Reproduce the whole listing below without its pictures, exactly as written.

### Information supplied

════════════════════

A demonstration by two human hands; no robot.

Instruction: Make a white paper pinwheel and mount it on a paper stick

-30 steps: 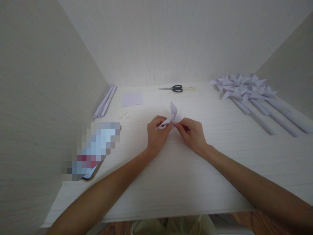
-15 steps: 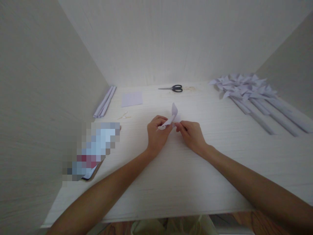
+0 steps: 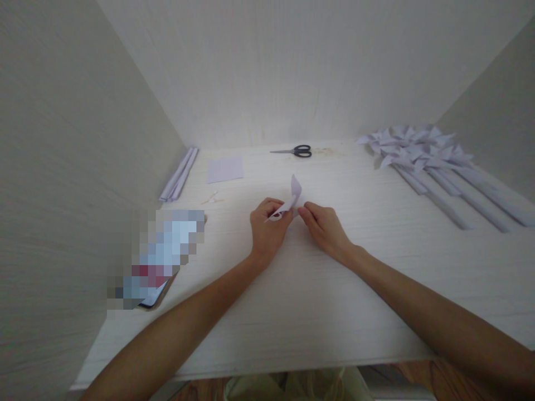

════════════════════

### Solution to the exercise
A demonstration by two human hands; no robot.

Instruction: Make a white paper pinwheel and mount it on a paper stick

-30 steps: 
-15 steps: 
+0 steps: 

The answer has been fully written out.